### Supplied information
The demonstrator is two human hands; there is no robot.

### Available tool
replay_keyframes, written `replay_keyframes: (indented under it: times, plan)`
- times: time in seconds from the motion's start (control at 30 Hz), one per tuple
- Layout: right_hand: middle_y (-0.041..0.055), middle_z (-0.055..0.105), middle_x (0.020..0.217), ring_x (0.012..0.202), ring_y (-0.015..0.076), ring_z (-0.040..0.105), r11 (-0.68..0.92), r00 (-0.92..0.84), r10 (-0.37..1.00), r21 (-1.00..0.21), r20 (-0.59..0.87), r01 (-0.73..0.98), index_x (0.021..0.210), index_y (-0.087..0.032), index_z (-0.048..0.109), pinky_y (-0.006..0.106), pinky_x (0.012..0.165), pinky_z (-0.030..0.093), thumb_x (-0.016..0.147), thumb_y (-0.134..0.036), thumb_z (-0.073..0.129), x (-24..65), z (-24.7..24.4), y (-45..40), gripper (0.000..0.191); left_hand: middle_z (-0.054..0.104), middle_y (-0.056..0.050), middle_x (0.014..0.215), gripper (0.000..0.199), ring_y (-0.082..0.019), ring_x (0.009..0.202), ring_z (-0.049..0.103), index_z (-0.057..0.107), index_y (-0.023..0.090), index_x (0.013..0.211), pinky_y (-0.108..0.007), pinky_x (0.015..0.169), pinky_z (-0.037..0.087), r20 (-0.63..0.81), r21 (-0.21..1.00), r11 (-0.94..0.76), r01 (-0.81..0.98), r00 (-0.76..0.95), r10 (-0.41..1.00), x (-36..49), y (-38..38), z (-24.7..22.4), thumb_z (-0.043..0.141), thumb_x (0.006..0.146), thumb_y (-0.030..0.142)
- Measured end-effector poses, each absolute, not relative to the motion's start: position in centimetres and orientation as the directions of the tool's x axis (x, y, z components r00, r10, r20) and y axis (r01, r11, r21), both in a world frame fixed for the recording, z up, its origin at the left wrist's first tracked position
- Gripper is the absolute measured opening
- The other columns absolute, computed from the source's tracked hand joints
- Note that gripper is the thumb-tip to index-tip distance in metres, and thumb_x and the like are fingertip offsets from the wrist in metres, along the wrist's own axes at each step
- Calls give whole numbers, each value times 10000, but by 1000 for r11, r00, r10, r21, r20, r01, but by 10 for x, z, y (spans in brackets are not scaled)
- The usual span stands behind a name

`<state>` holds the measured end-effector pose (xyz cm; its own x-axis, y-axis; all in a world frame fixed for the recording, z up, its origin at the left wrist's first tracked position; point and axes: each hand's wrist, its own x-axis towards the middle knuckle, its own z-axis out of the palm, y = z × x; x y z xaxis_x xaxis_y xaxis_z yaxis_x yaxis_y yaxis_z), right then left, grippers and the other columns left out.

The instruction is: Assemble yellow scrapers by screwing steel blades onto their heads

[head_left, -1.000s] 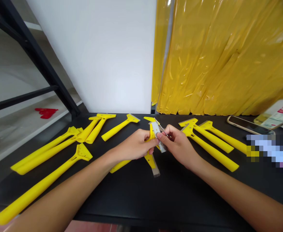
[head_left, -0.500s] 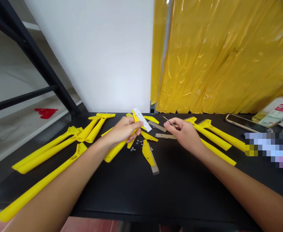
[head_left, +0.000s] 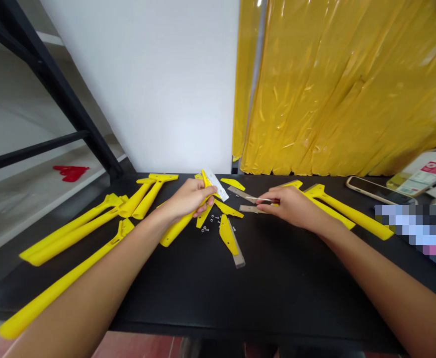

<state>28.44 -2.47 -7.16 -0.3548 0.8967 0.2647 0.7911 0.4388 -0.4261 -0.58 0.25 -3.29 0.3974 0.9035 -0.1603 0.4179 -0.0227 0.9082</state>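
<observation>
My left hand (head_left: 191,200) is closed round a yellow scraper (head_left: 176,231), tilted with its flat metal blade (head_left: 218,186) at the upper end. Between the fingers of my right hand (head_left: 294,206) is a thin screwdriver (head_left: 260,199); its shaft points left toward the scraper, apart from it, and its reddish handle is mostly hidden. Below the hands lie small screws and nuts (head_left: 205,229). Around them are yellow cover plates (head_left: 227,234), one resting on a metal strip (head_left: 239,261). More metal strips (head_left: 248,209) lie beneath my right hand.
Several yellow scraper handles (head_left: 72,229) lie on the black table (head_left: 203,293) at left, others (head_left: 359,214) at right. A phone (head_left: 380,191) and a labelled bottle (head_left: 419,174) are far right. A white panel (head_left: 158,89) and yellow plastic film (head_left: 337,89) stand behind.
My right hand has turned, bringing the screwdriver's shaft from pointing up and left to nearly level. My left hand and the scraper have shifted slightly left.
</observation>
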Motion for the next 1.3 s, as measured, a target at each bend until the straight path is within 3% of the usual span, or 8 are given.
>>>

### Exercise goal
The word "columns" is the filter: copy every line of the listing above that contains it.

### Exercise response
- The other columns absolute, computed from the source's tracked hand joints
`<state>` holds the measured end-effector pose (xyz cm; its own x-axis, y-axis; all in a world frame fixed for the recording, z up, its origin at the left wrist's first tracked position; point and axes: each hand's wrist, its own x-axis towards the middle knuckle, its own z-axis out of the palm, y = z × x; x y z xaxis_x xaxis_y xaxis_z yaxis_x yaxis_y yaxis_z), right then left, grippers and the other columns left out.

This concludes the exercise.